4. SLAM has been a reporting issuer under the Securities Act (New Brunswick) (the "New Brunswick Act") since November 19, 1999, as a result of its initial public offering prospectus dated November 18, 1999.

5. SLAM has been a reporting issuer under the Securities Act (British Columbia) (the BC Act) and the Securities Act (Alberta) (the Alberta Act) since February 17, 2000, the date on which the Common Shares were listed and posted for trading on the TSX-V.

6. SLAM is not in default of any requirements of the BC Act, the Alberta Act or the New Brunswick Act.

7. SLAM is not a reporting issuer in Ontario, and is not a reporting issuer, or the equivalent, in any other jurisdiction, other than New Brunswick, British Columbia, and Alberta.

8. SLAM is not designated as a capital pool company by TSX-V.

9. The authorized capital of SLAM consists of an unlimited number of common shares, of which 21,576,959 were issued and outstanding as of September 29, 2004.

10. TSX-V requires all of its listed issuers, which are not otherwise reporting issuers in Ontario, to assess whether they have a significant connection to Ontario as defined in Policy 1.1 of the TSX-V Corporate Finance Manual, and, upon first becoming aware that the issuer has a significant connection to Ontario, to promptly make a bona fide application to the Commission to be deemed to be a reporting issuer in Ontario.

11. SLAM has a significant connection to Ontario because, as of October 14, 2004, the number of registered and beneficial shareholders, who collectively hold more than 27% of the outstanding common shares of SLAM, are resident in Ontario.

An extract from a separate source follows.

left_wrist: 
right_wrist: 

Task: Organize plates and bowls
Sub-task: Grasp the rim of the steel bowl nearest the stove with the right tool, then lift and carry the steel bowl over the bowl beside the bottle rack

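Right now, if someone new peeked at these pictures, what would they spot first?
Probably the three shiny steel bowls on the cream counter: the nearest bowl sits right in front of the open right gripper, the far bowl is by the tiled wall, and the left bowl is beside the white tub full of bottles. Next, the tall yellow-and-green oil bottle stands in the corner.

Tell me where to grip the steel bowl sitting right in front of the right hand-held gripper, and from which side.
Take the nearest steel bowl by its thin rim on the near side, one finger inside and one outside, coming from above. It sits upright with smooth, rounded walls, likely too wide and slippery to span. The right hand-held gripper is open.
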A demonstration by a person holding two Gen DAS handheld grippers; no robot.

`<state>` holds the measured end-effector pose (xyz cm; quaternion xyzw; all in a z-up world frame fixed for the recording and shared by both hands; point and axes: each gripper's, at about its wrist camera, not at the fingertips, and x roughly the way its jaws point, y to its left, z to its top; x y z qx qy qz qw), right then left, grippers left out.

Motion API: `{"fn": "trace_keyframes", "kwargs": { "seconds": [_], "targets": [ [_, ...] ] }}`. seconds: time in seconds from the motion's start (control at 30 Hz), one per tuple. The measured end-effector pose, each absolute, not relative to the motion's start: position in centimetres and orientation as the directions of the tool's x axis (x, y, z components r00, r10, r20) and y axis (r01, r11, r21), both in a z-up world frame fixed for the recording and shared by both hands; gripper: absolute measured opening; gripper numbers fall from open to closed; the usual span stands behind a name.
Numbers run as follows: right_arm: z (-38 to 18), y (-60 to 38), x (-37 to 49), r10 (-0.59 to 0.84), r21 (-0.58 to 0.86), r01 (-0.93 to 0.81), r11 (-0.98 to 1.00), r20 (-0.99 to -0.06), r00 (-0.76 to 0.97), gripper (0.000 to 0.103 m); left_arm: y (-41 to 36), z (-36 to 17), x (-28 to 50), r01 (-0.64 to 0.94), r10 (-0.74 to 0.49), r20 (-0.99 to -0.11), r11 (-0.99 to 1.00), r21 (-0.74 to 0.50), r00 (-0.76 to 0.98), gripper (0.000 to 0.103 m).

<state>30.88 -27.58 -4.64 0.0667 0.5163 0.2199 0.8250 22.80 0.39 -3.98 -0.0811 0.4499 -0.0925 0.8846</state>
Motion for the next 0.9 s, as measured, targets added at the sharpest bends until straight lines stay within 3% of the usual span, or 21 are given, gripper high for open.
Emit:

12. The continuous disclosure requirements of the New Brunswick Act, the BC Act and the Alberta Act are substantially the same as the requirements under the Act.

13. The materials filed by SLAM as a reporting issuer in the Provinces of British Columbia, Alberta and New Brunswick have been available on the System for Electronic Document Analysis and Retrieval since November 18, 1999. SLAM's continuous disclosure record is up to date and includes a description of SLAM's material projects.

14. SLAM has undertaken to the Commission that it will ensure that all future disclosure of historical resources complies with Section 2.4 of National Instrument 43-101 Standards of Disclosure for Mineral Projects and, in particular, that disclosure of historical estimates by a qualified person will:

a. identify the source of the historical estimate;

b. confirm that the historical estimate is relevant;

c. comment on the reliability of the historical estimate;

d. state whether the historical estimate uses categories other than mineral resources and mineral reserves and, if so, includes an explanation of the differences; and

e. include any more recent estimates or data available to the issuer.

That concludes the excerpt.